Work order:
In the material below, find the span from the line with "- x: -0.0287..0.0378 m" to the line with "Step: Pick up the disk" and transcribe only those lines, exactly, ends included, without the pictures.
==========
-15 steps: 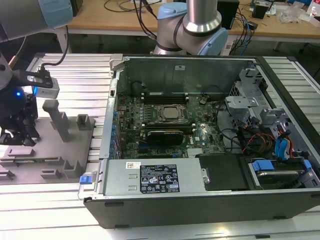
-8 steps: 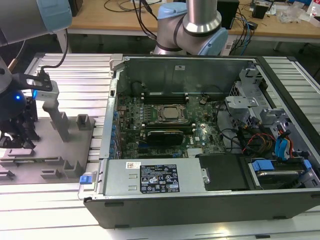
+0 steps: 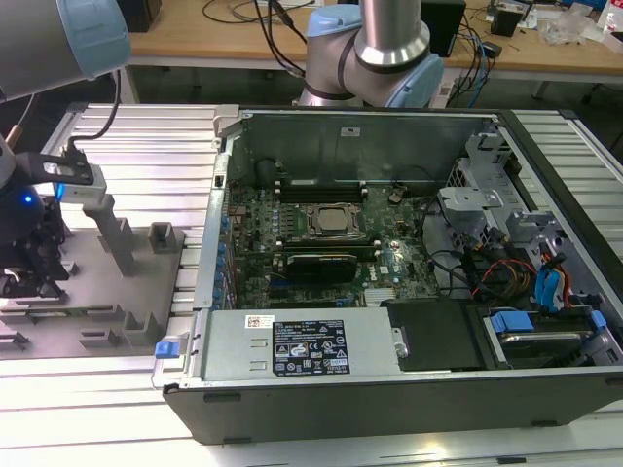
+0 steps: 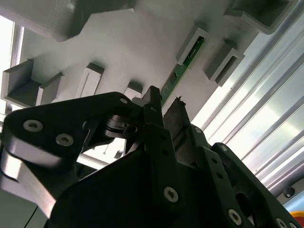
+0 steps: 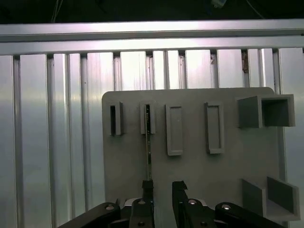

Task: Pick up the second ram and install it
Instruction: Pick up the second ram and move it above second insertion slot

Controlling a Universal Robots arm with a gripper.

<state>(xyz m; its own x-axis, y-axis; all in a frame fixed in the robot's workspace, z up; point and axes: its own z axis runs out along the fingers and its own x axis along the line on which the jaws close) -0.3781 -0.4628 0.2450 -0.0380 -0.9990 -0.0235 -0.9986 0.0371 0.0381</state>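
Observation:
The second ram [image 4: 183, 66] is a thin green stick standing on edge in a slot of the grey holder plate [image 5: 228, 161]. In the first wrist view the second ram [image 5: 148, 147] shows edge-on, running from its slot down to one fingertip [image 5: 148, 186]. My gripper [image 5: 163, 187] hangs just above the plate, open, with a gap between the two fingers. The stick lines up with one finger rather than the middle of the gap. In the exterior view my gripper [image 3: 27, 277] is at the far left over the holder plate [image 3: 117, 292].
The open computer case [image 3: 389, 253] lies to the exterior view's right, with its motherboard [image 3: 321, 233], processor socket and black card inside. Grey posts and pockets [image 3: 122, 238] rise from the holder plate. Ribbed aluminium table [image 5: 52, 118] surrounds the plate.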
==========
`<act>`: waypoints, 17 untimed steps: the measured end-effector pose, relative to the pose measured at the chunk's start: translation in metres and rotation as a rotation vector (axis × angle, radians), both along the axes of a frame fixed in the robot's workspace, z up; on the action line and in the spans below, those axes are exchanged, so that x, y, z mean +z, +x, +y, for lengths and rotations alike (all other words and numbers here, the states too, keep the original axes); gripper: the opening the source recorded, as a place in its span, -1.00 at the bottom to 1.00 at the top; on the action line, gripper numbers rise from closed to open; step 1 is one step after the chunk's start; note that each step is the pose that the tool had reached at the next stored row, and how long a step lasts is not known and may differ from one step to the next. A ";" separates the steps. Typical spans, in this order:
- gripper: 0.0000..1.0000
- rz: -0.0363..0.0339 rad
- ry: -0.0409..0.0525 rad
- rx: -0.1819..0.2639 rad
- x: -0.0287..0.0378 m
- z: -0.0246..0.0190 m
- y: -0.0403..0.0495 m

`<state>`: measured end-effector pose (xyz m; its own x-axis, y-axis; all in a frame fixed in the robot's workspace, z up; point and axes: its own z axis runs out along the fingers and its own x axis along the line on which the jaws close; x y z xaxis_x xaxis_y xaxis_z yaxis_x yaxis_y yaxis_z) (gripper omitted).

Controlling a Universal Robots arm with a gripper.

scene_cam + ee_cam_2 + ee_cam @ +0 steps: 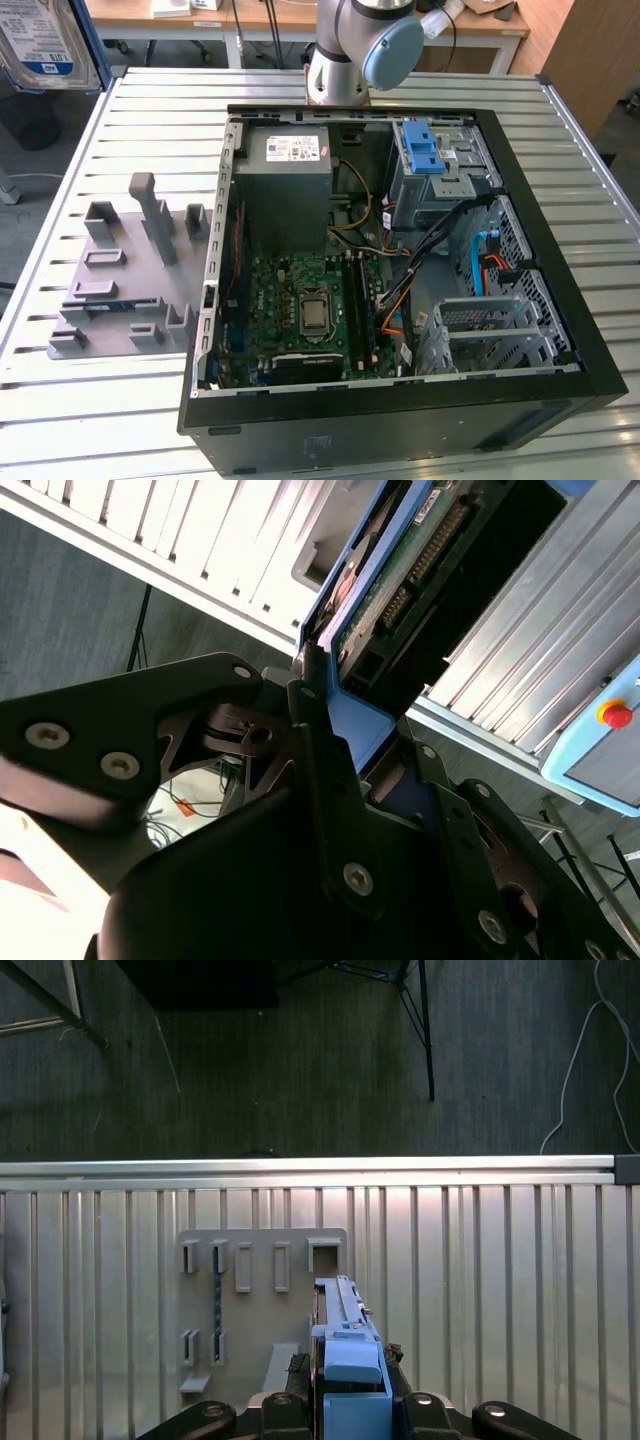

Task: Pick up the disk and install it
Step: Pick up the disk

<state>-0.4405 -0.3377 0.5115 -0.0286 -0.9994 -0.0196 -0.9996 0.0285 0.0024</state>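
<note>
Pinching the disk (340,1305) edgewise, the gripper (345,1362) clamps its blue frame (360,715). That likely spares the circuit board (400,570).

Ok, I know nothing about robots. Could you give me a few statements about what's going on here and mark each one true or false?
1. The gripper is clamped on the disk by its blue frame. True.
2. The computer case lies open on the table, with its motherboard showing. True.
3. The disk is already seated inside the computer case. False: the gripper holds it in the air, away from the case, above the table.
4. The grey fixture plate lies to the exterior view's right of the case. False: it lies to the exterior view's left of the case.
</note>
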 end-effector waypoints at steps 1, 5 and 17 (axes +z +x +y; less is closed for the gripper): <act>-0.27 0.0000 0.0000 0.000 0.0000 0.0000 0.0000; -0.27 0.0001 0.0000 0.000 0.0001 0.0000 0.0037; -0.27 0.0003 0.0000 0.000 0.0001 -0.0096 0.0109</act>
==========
Response to this task:
- x: -0.0287..0.0378 m
- z: -0.0246..0.0190 m
- y: -0.0403..0.0495 m

`<state>`: measured end-effector pose (xyz m; its own x-axis, y-axis; all in a frame fixed in the robot's workspace, z up; point and axes: its own z axis runs out along the fingers and its own x axis along the line on which the jaws close; x y z xaxis_x xaxis_y xaxis_z yaxis_x yaxis_y yaxis_z) (gripper omitted).

Controlling a Universal Robots arm with a gripper.

scene_cam + ee_cam_2 + ee_cam @ +0 steps: 

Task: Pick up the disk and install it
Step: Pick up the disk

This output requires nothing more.